_Exercise aim:_ Reproduce, exactly, the lines of the material below from the line containing "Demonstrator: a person" through the line containing "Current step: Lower", with both end lines included and nothing else.

_Supplied data:_
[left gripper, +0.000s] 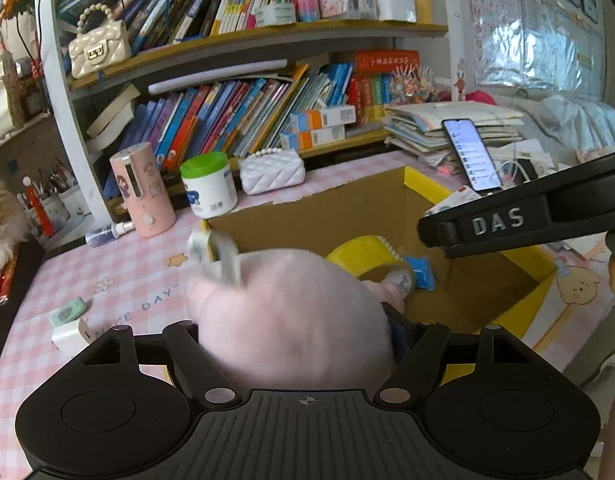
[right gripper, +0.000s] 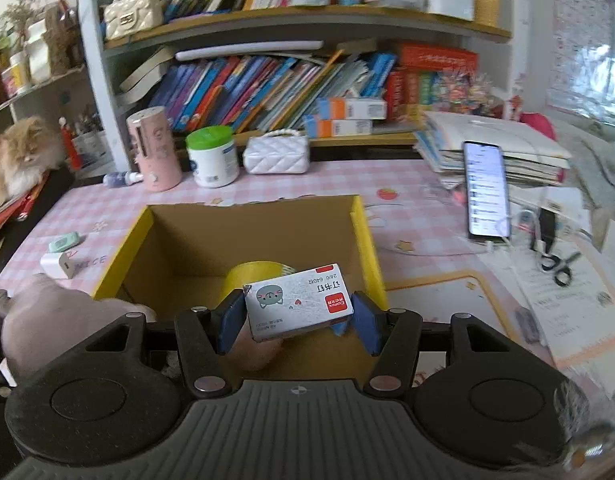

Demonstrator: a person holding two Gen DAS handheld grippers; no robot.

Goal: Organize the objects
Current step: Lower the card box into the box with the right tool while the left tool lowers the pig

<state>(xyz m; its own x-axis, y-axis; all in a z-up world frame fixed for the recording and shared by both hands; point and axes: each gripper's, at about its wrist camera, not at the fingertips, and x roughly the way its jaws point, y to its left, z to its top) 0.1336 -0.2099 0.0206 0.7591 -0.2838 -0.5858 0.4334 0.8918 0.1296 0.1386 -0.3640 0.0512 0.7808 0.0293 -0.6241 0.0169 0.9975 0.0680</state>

_Task solution:_
Demonstrator: a person holding two Gen DAS handheld grippers; no robot.

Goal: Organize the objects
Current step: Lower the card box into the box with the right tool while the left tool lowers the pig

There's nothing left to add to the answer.